Sonntag, 25. Januar 2015

>Kleines pädagogisches Wörterbuch<


Vielleicht wird das eine neue Rubrik in meinem Blog.
(Zwischendurch habe ich durchblicken lassen, dass ich mein Brot im Bereich
der Pädagogik verdiene.)






Dieser Anblick beim Blick aus dem Badezimmerfenster, regte mich heute an, zwei Begriffen aus der Reiz- und Lernpsychologie auf den Grund zu gehen:

Akkommodation und Assimilation



In den letzten zwei Wintern fiel in diesem Teil Norddeutschlands zusammengezählt etwa 10 cm Schnee (großzügig gerechnet und nur auf meine Erinnerung beruhend!).

Interessant also, wie die Nachbarskinder, die wie fast alle Kinder in diesen Breiten gerne Schlitten fahren möchten, mit dieser Tatsache umgehen.

Gestern morgen begann es leicht zu schneien. Da sich der kleine Schlittenberg genau gegenüber unseres Hauses befindet, kann ich leicht beobachten, wie viel Schnee gefallen sein muss, bis das erste Kind mit dem Schlitten anrückt. Auch gestern musste Frau Holle nicht lange arbeiten, denn sobald eine transparent dichte Schneedecke (bedeutet: der Untergrund ist noch leicht sichtbar) auszumachen war, rückte ein kleiner Mensch an, seinen Schlitten hinter sich herziehend und testete den kleinen Hügel auf Befahrbarkeit.

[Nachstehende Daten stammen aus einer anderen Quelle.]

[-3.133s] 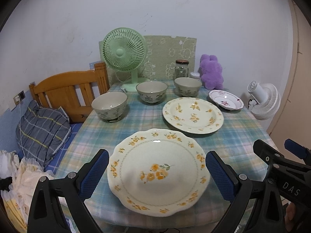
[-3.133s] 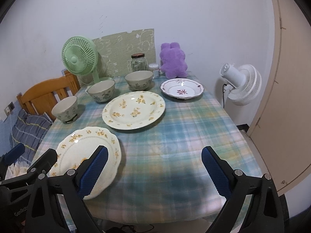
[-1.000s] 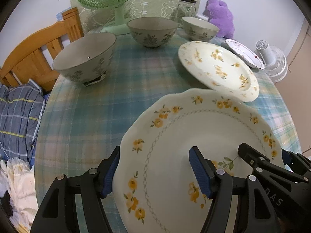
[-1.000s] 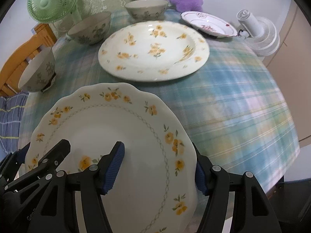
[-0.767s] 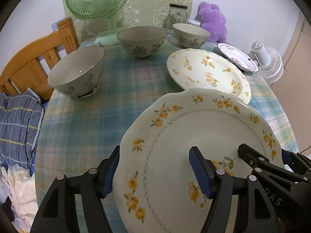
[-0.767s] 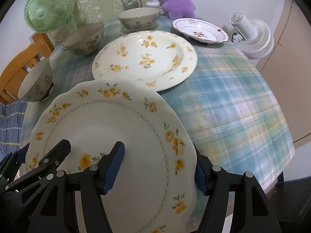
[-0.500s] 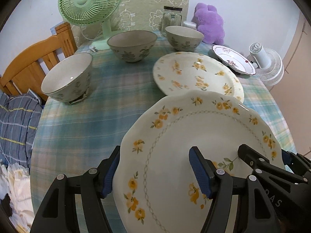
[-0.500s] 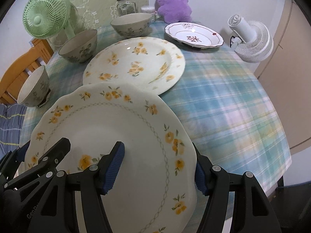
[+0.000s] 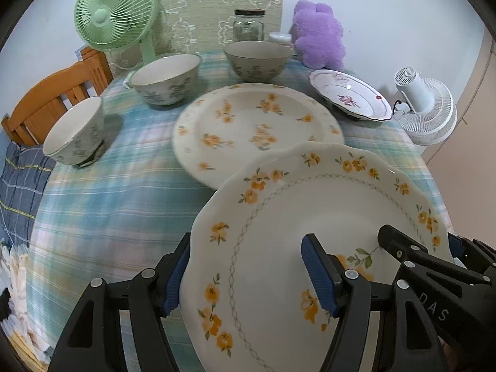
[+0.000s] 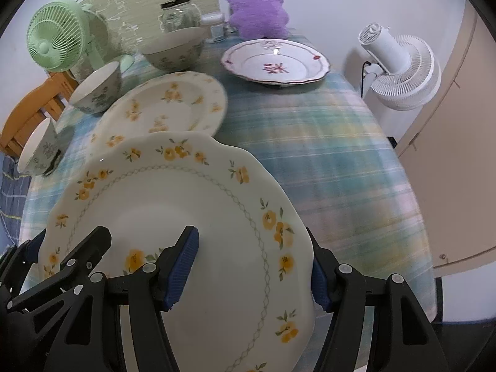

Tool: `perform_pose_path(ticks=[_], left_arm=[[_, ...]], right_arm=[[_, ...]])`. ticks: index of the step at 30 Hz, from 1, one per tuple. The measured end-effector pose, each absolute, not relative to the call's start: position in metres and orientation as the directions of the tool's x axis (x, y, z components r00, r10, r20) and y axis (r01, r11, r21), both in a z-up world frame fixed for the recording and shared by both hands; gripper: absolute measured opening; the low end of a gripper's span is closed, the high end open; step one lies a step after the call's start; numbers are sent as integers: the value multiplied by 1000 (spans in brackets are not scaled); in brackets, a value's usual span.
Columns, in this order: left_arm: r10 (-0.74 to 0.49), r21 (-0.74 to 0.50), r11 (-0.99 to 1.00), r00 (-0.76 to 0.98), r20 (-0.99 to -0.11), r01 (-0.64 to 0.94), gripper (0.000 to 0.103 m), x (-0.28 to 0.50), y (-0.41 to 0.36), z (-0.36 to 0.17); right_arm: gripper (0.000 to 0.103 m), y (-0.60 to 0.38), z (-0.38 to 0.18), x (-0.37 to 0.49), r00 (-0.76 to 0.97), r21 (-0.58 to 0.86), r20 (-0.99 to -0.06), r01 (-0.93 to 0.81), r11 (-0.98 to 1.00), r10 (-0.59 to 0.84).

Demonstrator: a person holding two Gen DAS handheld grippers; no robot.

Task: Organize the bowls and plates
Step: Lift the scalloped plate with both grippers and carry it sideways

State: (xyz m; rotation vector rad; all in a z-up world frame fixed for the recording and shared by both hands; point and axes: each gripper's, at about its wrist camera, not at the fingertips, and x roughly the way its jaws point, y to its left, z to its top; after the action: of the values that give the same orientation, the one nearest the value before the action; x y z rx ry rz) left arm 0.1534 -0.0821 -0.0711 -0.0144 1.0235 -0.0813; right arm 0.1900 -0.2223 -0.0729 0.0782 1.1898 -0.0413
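Both tongs grip one scalloped cream plate with yellow flowers and a grey chain border (image 9: pixel 313 217), lifted above the desk with its far edge raised. The left tongs (image 9: pixel 248 276) pinch its left rim, one blue ribbed pad under the edge and the other on the face; the jaws stand partly apart, filled by the rim. The right tongs (image 10: pixel 254 263) clamp the opposite rim the same way, one pad on the plate's face and one at its outer edge.

The plate's far edge overlaps, in both views, the near rim of a round cream soup plate with scattered yellow blossoms (image 9: pixel 257 124), which lies flat on the blue-green plaid tablecloth (image 10: pixel 325 155). Beyond it to the right sits a white scalloped dish with a maroon flower in the middle (image 10: pixel 276 62). Three grey-green floral bowls (image 9: pixel 167 77) stand in an arc along the left and back. At the back edge stand a green desk fan (image 9: pixel 114 21), a glass jar with a dark lid (image 9: pixel 249 24) and a purple plush toy (image 9: pixel 319 37).
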Motion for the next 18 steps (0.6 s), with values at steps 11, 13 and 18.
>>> perform_pose_path(ticks=[11,13,18], left_arm=[[-70,-43,997,493,-867,66,69,162,-146,-87],[-70,-44,997,481,-874,65,69,164,-154,-90],[-88,-56,995,457,-885,81,69,167,-175,-97]], right_arm=[[68,-290,-90,203,352,39,-936,79,996,9],[68,-299,-93,205,347,40,-938,80,996,10],[68,-320,-100,205,327,32,-945,89,996,1]])
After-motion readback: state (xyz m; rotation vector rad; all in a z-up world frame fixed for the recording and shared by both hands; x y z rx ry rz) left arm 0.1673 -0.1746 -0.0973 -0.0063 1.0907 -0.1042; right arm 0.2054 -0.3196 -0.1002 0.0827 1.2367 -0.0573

Je mehr Schneeflocken sich zu einer weißen Welt formten, desto mehr Kinder kamen aus den Nachbarhäusern und -straßen. 

Dieses Verhalten nennt man Assimilation. Die Kinder passen sich den klimatischen Bedingungen des norddeutschen Winters und den Eigenschaften des Schnees an. Sie ziehen ihre Schneehosen an, schnappen sich den Schlitten und nutzen sofort und ohne Aufschub das Winterwetter. Denn sie wissen: die weiße Pracht kann schnell vorbei sein und ein einmaliges Schauspiel für die nächsten 12 Monate bedeuten!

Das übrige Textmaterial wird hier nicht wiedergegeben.